Vaccitech will also be developing a therapeutic cancer vaccine, initially targeting prostate cancer, a programme led at the Jenner Institute by Dr Irina Redchenko. New “checkpoint inhibitor” cancer therapies are proving highly effective at taking the physiological ‘brakes’ off the immune system’s ability to identify and fight tumour cells. It is now believed that combining these therapies with a vaccine to focus the immune response on key cancer antigens could increase the success of cancer immunotherapies, and Vaccitech will assess this possibility.
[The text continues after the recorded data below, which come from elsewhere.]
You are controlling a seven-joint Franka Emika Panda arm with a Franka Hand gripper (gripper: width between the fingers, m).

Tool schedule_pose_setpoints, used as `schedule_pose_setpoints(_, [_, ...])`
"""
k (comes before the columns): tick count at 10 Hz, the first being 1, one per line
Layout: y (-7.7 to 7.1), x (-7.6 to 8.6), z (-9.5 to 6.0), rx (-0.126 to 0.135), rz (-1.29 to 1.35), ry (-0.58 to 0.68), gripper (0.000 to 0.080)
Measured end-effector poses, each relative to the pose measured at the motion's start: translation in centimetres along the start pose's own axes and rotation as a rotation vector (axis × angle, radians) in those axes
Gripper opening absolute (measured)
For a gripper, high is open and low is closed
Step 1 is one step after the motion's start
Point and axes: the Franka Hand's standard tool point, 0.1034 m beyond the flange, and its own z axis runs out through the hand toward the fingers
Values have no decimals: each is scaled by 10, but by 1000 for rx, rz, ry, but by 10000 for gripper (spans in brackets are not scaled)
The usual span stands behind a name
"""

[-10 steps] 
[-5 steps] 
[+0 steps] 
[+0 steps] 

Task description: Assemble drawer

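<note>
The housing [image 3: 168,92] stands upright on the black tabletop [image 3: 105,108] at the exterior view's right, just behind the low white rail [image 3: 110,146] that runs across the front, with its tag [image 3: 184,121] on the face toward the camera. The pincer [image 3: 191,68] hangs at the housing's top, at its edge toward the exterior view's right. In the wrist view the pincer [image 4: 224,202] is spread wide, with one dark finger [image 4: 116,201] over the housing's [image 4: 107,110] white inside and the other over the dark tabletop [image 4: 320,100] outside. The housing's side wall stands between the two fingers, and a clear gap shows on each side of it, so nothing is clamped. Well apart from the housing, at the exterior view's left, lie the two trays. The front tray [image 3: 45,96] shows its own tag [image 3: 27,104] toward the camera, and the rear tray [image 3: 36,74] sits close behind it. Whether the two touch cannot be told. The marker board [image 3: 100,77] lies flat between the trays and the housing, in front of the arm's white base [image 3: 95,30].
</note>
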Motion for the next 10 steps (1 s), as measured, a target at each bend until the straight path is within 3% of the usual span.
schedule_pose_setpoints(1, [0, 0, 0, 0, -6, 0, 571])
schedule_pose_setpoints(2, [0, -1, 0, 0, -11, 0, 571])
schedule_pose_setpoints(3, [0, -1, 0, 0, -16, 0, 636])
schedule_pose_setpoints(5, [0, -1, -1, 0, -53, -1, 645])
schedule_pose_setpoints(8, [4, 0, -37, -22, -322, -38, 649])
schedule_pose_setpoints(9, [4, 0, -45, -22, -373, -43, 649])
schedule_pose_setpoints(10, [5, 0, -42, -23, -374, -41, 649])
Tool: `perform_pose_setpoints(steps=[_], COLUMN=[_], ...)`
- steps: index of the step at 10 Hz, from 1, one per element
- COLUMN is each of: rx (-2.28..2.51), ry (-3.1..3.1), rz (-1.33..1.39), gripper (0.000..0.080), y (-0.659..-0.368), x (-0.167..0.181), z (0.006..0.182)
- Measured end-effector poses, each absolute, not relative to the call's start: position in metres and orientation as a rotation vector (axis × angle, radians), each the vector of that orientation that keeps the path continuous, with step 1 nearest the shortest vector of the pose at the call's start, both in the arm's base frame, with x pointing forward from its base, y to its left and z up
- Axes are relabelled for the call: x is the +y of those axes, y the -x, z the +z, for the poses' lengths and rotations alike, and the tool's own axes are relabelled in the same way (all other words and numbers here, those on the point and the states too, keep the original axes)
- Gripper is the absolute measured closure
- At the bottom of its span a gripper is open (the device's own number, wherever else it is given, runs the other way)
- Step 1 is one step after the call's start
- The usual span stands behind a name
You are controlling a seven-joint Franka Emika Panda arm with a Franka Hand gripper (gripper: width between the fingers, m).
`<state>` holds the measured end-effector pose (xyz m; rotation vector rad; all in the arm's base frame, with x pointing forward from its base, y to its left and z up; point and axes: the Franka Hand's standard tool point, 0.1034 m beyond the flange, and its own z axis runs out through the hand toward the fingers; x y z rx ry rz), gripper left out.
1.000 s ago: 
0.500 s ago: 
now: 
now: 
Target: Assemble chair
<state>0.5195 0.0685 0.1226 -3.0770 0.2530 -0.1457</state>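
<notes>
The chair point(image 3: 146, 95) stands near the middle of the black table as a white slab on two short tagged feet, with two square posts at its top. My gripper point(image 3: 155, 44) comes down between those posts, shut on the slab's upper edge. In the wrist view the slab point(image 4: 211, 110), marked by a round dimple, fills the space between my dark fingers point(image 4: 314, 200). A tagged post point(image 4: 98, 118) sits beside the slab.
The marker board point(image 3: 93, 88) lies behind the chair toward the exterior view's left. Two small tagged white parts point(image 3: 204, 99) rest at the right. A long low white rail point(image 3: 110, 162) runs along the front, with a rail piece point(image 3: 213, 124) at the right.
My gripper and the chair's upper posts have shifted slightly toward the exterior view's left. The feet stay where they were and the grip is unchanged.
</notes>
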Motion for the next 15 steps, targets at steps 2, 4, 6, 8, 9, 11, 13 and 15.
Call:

Vaccitech’s vaccine stimulates the body to mount an immune attack against a unique tumour-specific protein found on the most common types of solid cancer including prostate, renal, colorectal and lung cancers. A Phase I/II study to assess safety and efficacy of this vaccine in men with low or intermediate risk prostate cancer is underway and recruiting subjects in Oxford and other centres.

Additional pre-clinical programmes underway at Vaccitech include a vaccine candidate for Middle East Respiratory Syndrome (MERS), an emerging virus for which the WHO reports a 36% mortality rate.